The community is begging for what’s completed to be turned open source, but such a demand is apparently too much to ask right now. Who knows. Neal isn’t to me someone who would take the money to run and I sort of believe it got all spent, but I do think the backers should get what their money had paid for.
You know what though, people don’t care. They just don’t. They want to just throw their money at projects and not care at all about it. It’s just money wasted. Who cares. They’re all shepple that just go whatever, take my money, if you do or don’t give me something, then I’m okay with it. I’m okay with whatever. Here, take some more money.
You know those horrible shitty restaurants in your downtown area that when you roll into them they charge you $25 a plate for food that’s not as good as the Olive Garden? You know those places are funded by the same attitude that players have in just throwing their money away at a Kickstarter.
It’s a great analogy. These investors go into these resturants funding what sounds like a great idea - southern asian fusion, we’ll do spring rolls with BBQ chicken inside, it’ll be awesome. Who knows maybe people get high when they come up with these ideas. I don’t know, I don’t care. The point of the matter is they’re like oh 40k will open the place.
They get through the remodeling the “cheap” property they’re renting, getting up to code, and they need to dip back into the investor’s pockets for some more, who are like this idea is so solid! It’s gotta work!

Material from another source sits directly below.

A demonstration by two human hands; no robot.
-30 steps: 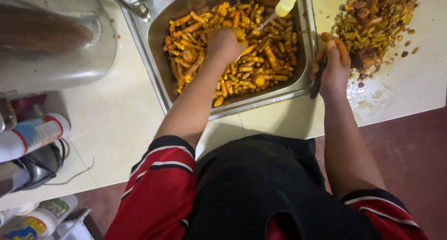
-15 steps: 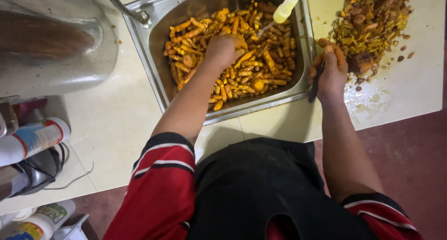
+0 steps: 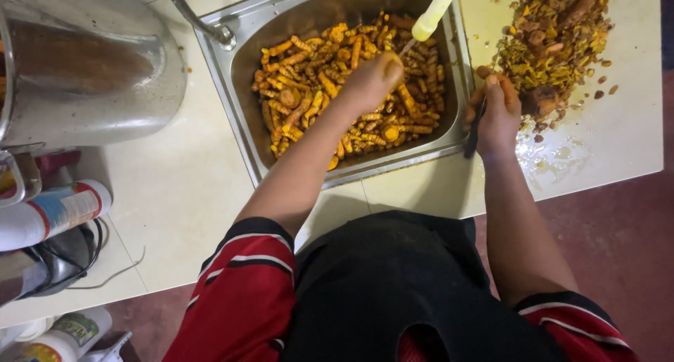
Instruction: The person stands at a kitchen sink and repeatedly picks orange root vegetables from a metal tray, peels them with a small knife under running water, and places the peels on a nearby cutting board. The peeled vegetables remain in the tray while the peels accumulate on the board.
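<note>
A steel sink point(image 3: 242, 81) is set in the pale counter and holds a heap of orange turmeric roots point(image 3: 309, 88). My left hand point(image 3: 371, 81) reaches down into that heap, fingers curled among the roots; whether it grips one is hidden. My right hand point(image 3: 497, 109) rests at the sink's right rim, shut on a dark-handled knife point(image 3: 473, 132) and a small brownish root piece at the fingertips. A cream-coloured tap spout point(image 3: 435, 12) hangs over the sink's far right.
A pile of brown and yellow peelings point(image 3: 554, 39) lies on the counter right of the sink, with wet patches below it. A large steel pot point(image 3: 77, 60) stands at left. Bottles point(image 3: 53, 211) and a cable lie at lower left.
My left hand has shifted slightly right and deeper into the roots. My right hand stays at the sink's rim with the knife.
</note>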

So, at this phase, either they run out of money and the investors don’t double down. This is the case with Clang, but for other restaurants they keep going and they do reach open (or early access for this analogy). There is this huge surge of people rolling into the restaurant and everything and it seems a success, but when the luster dies down then so do the sales.
Now the investor is in this mode where they want to make money back. The restaurant isn’t bringing in customers, because it doesn’t offer anything new, and what is there isn’t exactly what people want. Unless it is, then you have you know a Broforce. Otherwise, you have stagnation.
I talk about this a lot and I know it’s probably getting old for a lot of you, but consumers need to be educated and I don’t think we’re doing a great job of educating what crowdfunding is and why it’s not great for games. The idea is that to rent a venue there is a set cost or to manufacture x number of units of something there is a set cost. It has to be prepaid, as in, they need to buy the units before they can produce them so the idea is that they crowdfund the first batch and make enough money for a second to sale for a profit and there is a fixed fee for this. For local artists there is a cost to rent a venue, so if they can pre-sale enough tickets, then they’re golden.
Anyway, the key critical idea here is that for games, there isn’t a fixed price. The sky is the limit on funding and to get it out the door? Who knows. Neal’s game ran into the issue that the first run wasn’t good, so it crashed and burned, which is fine - but it does highlight the risks.
If you haven’t, go read Snowcrash. It’s like the nerd version of those books you had to read over the summer. It might not be your cup of tea, but our entire nerd pop culture is based off of it.